We think you need these skills to ace Senior/Staff DevOps HPC Engineer in London

HPC Infrastructure Management
Cloud Computing (AWS, GCP)
Kubernetes
Linux-based Computing Environments
Infrastructure as Code (IaC)
Python Programming
Bash Scripting

Some tips for your application 🫡

Tailor Your CV:Make sure your CV is tailored to the role of Senior/Staff DevOps HPC Engineer. Highlight your experience with HPC infrastructure, cloud platforms, and any relevant projects that showcase your skills in automation and troubleshooting.

Craft a Compelling Cover Letter:Your cover letter should tell us why you're passionate about drug discovery and how your background aligns with our mission. Share specific examples of your work that demonstrate your expertise in DevOps principles and HPC systems.

Showcase Your Technical Skills:Don’t hold back on showcasing your technical skills! Mention your experience with tools like Kubernetes, AWS, and Python scripting. We want to see how you’ve applied these skills in real-world scenarios to solve complex problems.

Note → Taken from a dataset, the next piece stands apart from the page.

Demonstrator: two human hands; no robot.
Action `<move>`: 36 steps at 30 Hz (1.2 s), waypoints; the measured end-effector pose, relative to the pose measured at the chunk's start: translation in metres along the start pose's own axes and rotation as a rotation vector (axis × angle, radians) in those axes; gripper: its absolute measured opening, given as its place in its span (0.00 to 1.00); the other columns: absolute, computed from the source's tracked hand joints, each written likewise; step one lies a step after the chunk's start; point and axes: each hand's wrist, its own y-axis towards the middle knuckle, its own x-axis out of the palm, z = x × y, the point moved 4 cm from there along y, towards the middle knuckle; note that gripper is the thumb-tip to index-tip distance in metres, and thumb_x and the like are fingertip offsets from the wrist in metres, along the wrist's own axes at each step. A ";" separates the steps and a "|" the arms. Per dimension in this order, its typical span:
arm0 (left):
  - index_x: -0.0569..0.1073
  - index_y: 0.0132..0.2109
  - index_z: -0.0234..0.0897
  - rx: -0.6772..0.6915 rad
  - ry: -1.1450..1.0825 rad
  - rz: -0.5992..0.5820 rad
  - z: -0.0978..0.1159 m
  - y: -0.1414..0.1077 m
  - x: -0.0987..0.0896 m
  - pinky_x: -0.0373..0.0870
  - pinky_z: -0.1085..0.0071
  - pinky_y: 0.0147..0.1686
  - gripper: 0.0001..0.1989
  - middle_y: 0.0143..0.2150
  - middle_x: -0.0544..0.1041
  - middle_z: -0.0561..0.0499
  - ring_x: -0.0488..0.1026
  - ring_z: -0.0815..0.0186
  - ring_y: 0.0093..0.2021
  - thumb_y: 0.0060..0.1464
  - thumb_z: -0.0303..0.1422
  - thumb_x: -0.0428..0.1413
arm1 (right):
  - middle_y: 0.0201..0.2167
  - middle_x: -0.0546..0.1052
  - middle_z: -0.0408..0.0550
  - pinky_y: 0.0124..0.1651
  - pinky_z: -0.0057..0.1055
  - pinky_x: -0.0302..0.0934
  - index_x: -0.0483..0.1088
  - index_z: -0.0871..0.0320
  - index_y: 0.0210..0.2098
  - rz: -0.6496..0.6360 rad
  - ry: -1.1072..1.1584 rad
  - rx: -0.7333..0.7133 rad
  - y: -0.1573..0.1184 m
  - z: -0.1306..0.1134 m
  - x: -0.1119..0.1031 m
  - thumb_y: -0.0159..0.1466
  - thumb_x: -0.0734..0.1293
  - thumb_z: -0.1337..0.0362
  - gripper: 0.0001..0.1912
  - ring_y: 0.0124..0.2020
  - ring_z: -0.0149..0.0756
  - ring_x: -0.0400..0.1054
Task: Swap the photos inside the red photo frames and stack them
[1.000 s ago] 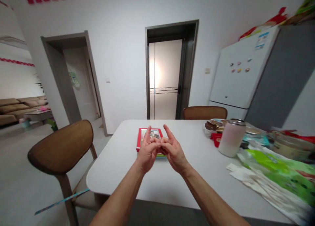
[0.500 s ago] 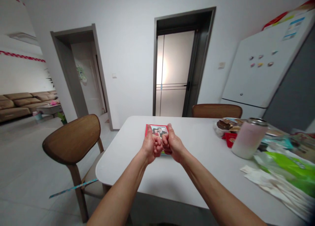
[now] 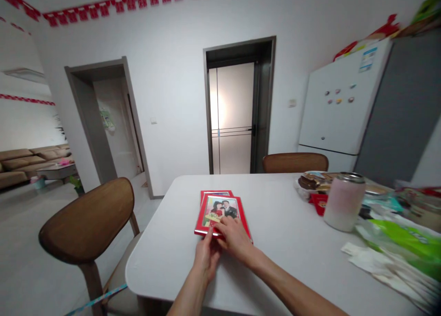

Apply Through Our Website:We encourage you to apply through our website for a smoother application process. This way, you can ensure all your details are captured correctly, and it helps us keep track of your application efficiently!

How to prepare for a job interview at Recursion Pharmaceuticals

Know Your HPC Inside Out

Make sure you brush up on your knowledge of high-performance computing systems. Be ready to discuss your experience with specific technologies like Kubernetes, AWS, and Slurm. Highlight any projects where you've designed or optimised HPC infrastructure, as this will show you're the right fit for the role.

Show Off Your Automation Skills

Since automation is key in this role, prepare examples of how you've used Infrastructure as Code (IaC) to streamline processes. Discuss any scripts you've developed in Python or bash that have improved efficiency or reduced errors in your previous roles.

Collaboration is Key

This position involves working closely with scientists and engineers, so be ready to talk about your teamwork experiences. Share specific instances where your collaboration led to successful outcomes, especially in fast-paced environments. This will demonstrate your ability to thrive in their dynamic team.

Prepare for Technical Challenges

Expect technical questions that test your troubleshooting skills. Think of complex problems you've solved in the past and be prepared to explain your thought process. This will showcase your analytical abilities and your deep understanding of HPC systems, which is crucial for this role.